Ognuno può andare a rintracciare in internet l’avvenimento nella sua totalità. Per noi sono sufficienti questi brevi frammenti per formulare alcune considerazioni che facciamo scendere nella nostra mente e nell’anima come profumo di speranza.

In primo luogo, l’esperienza religiosa, qualunque autentica esperienza religiosa è scuola di apprezzamento e rispetto per il mistero della vita. In un tempo come il nostro attraversato da fenomeni di disumana violenza l’appartenenza religiosa è canto alla bellezza del creato e alla struggente forza dell’amore inteso come premura e responsabilità. Il contatto con il Signore della vita se non è svilito in una frequentazione stanca e fiacca viene avvertito come grande risorsa per il nostro cuore spesso gravato dalle fragili seduzioni dell’egoismo. Dio, garanzia della qualità della vita.
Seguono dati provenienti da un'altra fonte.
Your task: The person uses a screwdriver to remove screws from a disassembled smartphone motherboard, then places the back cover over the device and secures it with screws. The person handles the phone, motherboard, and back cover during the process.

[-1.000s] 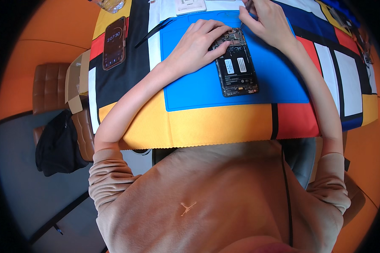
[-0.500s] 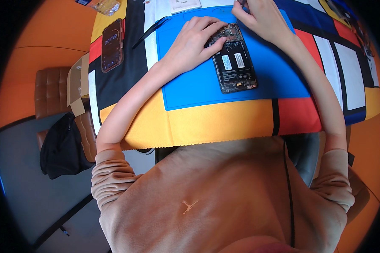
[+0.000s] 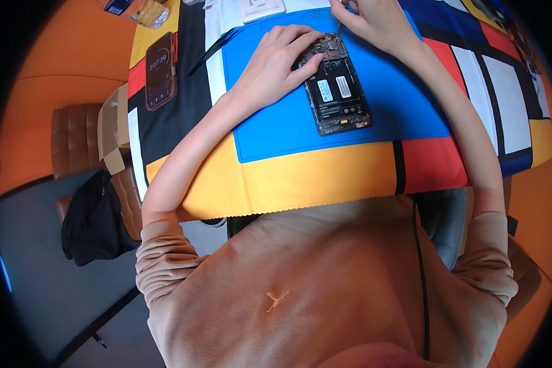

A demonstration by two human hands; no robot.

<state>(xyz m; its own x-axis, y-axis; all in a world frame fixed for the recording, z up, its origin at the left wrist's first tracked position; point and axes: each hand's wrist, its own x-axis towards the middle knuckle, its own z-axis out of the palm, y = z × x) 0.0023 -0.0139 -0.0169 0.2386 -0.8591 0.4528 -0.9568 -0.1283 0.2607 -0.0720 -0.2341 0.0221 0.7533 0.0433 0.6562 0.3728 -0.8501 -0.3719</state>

In secondo luogo, l’incontro fra i diversi capi religiosi ha consentito a tutti di specchiarsi anche solo per un breve istante, nella varietà e ricchezza generata dalla ricerca di Dio. Dalla ricerca che l’uomo compie verso Dio e la ricerca che Dio attua nei confronti dell’uomo. In questo duplice senso tale ricerca è dignità. Al di là dei molti modi di vestire la propria storia religiosa, al di la delle molte e diverse maniere di esprimere il proprio credo, è bello rintracciare e quasi intuire la passione per tutto ciò che è buono e giusto. Da qui nasce il rispetto e la convinzione che nessuno può presumere di possedere da solo tutta la verità. Dio è un oceano sconfinato che non accetta di essere rinchiuso in schemi troppo angusti che la nostra mente può progettare. Siamo pellegrini di infinito verso un approdo che l’amore di Dio può farci solo intuire. La molteplicità è ricchezza, la diversità riconciliata un dono.

In terzo luogo, da non dimenticare, in una occasione come quella di cui stiamo parlando, gli aspetti di fragilità che accompagnano anche le storie più umanamente significative di pensiero e azione. La competizione, l’ambizione, l’orgoglio camuffato da vigorosa affermazione dell’identità, la contrapposizione, sono tutti segnali della fragilità che non possiamo mai dimenticare. Hanno macchiato tanti momenti del cammino religioso. Non sarà mai facile liberarsene del tutto, ma incontri come quello vissuto ad Assisi contengono in se stessi il dono di far assaporare la dolcezza della amicizia, la delicatezza del dialogo, la forza della preghiera comune.

I capi religiosi, partendo da Assisi cosa avranno riportato nelle loro sedi di origine? E’ difficile fare consuntivi. Ma forse si può ipotizzare che abbiano portato a casa qualcosa che non si era mai visto prima. Almeno da quando sono iniziati questi incontri, il seme dolce della comunione è stato sparso con amore dal Signore dell’amore e del perdono. Così, ogni uomo è invitato al banchetto della sapienza, e ogni esperienza religiosa è sollecitata a riscoprire la speciale vocazione per questo tempo di novità e cambiamenti.